Amber Munson, Family, Morale, Welfare and Recreation aerobics and fitness coordinator, was at the fair representing the fitness program FMWR provides to help people lead a healthier lifestyle. She was excited to provide the community with information that can lead to better fitness.

“We are trying to encourage people to live and incorporate a healthier lifestyle through exercise, aerobic activity and just an overall fitness lifestyle,” Munson said.

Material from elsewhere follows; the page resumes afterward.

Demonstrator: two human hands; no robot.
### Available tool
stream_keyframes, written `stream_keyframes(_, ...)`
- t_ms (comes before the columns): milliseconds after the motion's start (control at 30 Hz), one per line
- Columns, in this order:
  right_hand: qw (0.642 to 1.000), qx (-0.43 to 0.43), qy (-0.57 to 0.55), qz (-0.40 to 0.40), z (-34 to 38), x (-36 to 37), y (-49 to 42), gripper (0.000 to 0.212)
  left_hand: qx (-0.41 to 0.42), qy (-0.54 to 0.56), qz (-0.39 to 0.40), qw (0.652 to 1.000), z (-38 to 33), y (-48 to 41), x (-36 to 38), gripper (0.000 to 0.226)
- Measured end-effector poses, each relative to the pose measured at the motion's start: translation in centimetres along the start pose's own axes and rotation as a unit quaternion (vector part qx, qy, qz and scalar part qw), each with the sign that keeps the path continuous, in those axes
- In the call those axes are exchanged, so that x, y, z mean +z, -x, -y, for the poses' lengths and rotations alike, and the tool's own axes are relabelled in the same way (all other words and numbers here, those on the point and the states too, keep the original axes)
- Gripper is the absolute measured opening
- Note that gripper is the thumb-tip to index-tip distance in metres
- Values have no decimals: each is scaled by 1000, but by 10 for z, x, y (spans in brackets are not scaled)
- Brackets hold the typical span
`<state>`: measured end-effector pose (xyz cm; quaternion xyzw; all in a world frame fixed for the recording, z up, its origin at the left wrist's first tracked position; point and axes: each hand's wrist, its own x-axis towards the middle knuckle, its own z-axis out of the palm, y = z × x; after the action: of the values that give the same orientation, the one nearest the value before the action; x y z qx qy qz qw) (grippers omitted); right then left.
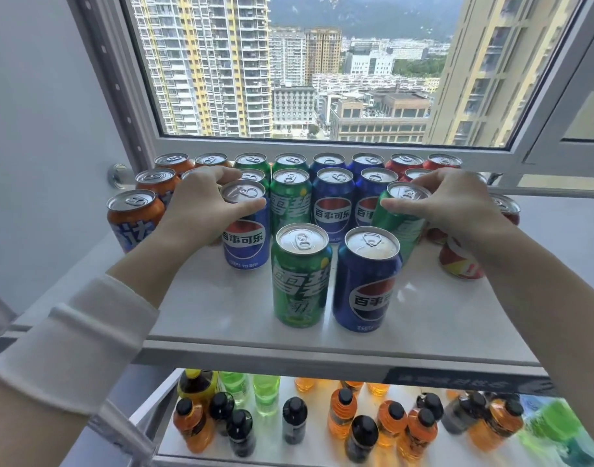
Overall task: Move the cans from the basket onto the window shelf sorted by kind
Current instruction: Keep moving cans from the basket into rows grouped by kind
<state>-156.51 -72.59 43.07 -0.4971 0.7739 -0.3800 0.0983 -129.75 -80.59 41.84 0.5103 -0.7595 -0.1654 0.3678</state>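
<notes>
While the window shelf (423,318) carries rows of cans (334,203) — orange at left, green, blue, red — the left hand (201,200) grips a blue can (245,244) by its top. The right hand (457,200) curls round a tilted green can (403,230) at right.

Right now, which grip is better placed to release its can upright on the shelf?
Left, probably. The left grip holds its blue Pepsi can upright, base seemingly on the window shelf. The right grip holds its green Sprite can tilted, so it needs righting first.
</notes>
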Motion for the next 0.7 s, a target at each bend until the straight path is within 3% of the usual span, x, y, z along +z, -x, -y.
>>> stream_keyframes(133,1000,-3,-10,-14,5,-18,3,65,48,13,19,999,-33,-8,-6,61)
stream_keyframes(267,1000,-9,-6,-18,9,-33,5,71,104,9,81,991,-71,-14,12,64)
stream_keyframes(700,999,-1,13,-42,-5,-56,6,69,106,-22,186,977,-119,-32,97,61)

The fair also provided people with more information about how the body functions so they could be empowered to improve not only their own health, but that of their Families as well.

“I learned a lot,” said Sherie Trone, Equal Opportunity Office specialist.

“One of things that stood out to me had to do with the Mild Traumatic Brain Injury Program. I like doing Soduku puzzles, and I did not realize that flash cards accesses a different part of the brain. My Mom had Alzheimer’s so that was something that was interesting to me,” Trone said.

Dominguez said she was hopeful the fair could make an impact in increasing and improving community member’s lives.   

“It is really sad. (We) probably (live) a three to five year shorter lifespan than our parent’s generation and we can turn that around just by applying the simple recipe of eat, sleep and move,” Dominguez said.